Hierarchical clustering is a technique for representing items as a hierarchy of clusters. The position of an item in the hierarchy represents how similar it is to the other items - similar items are located near to each other. Hierarchical clustering can be achieved using either a "bottom up" or "top down" approach. With a "bottom up" approach each item starts in its own cluster and clusters are combined. In a "top down" approach all items start in a single cluster and clusters are split.
Pseudo code for an iterative "bottom up" approach to hierarchical clustering is shown below:
Create array (a) containing a separate cluster for each item WHILE number of elements in a > 1 Find the two clusters (c1 and c2) in a that are closest to each other Create a new cluster (c3) which is a composite of c1 and c2 Remove c1 and c2 from a Add c3 to a
A convenient feature of heirarchical clustering is that the resulting tree structure can be visually represented as a dendogram.
A potential drawback of using heirarchical clustering is the time required to generate the full sequence of clusters. This is particularly an issue when using large or frequently changing datasets. The larger the dataset the greater the complexity as, for each iteration, every remaining element has to be compared to every other remaining element. If a dataset is updated, to add or remove an element, the full process has to be repeated to generate the new structure.
K-Means Clustering is a technique for partitioning a collection of items into k distinct clusters - where k is a value specified in advance. Each item being clustered will belong to one, and only one, cluster.

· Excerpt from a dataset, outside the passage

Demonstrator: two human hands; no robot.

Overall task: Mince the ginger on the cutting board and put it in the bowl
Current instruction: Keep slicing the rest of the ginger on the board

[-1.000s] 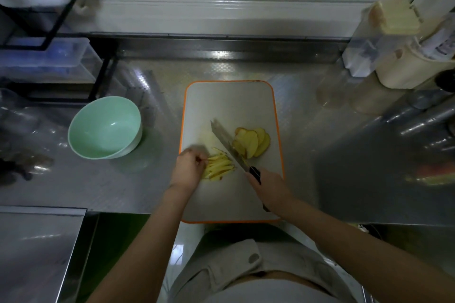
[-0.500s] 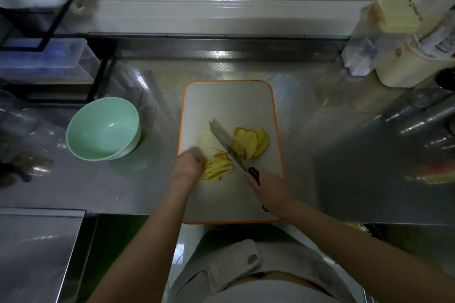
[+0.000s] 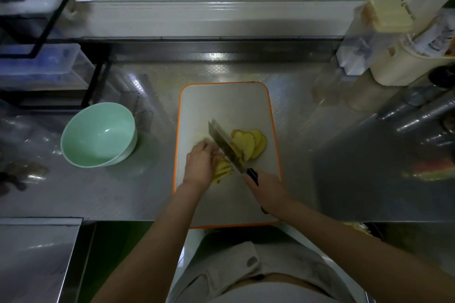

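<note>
On a steel tabletop [image 3: 152, 194], centre: one white cutting board [image 3: 225, 101] with orange rim, long side running away from the person.

Item 1. Ginger slices [image 3: 251, 145], fanned and overlapping, on the board's right half, just right of the blade.

Item 2. Ginger strips [image 3: 222, 171], a small yellow bundle on the board, left of the blade and partly under the left hand.

Item 3. Knife [image 3: 225, 145], broad blade, dark handle; blade runs diagonally from upper left to lower right between strips and slices. Whether its edge touches the board cannot be told.

Item 4. Right hand [image 3: 267, 187], grip closed around the knife handle, over the board's lower right part.

Item 5. Left hand [image 3: 200, 163], fingers curled down onto the ginger strips, pinning them against the board close beside the blade; no firm hold on them visible.

Item 6. Bowl [image 3: 98, 134], pale green, upright, nothing seen inside; on the tabletop left of the board, apart from it.

Item 7. Clear and cream containers [image 3: 384, 39], far right corner, well apart from the board.
</note>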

The must common implementation of k-means clustering is an iterative process referred to as Lloyd's algorithm. The starting point is to create k centroids (representing the central point of a cluster). The initial positions of the centroids can be set either randomly or using a heuristic function. Each item is assigned to the centroids it is closest to. The position of each centroid is then recalculated as an average of the items assigned to it. The process of item assignment and recalculating positions is repeated until the positions of the centroids have stabilised. All items assigned to a particular centroid represent a single cluster.
Pseudo code for a k-means clustering algorithm is shown below:
Create array (a) containing k clusters at random positions REPEAT FOR EACH i IN the array of items to be clustered Assign i to the cluster in a that it is closest to FOR EACH c IN a Change position of c to the average of the items assigned to it UNTIL values in a are no longer being altered
When using k-means clustering you must decide in advance how many distinct clusters you want. If the initial positions of the centroids is randomly generated then you may get different results from multiple attempts at clustering the same set of data.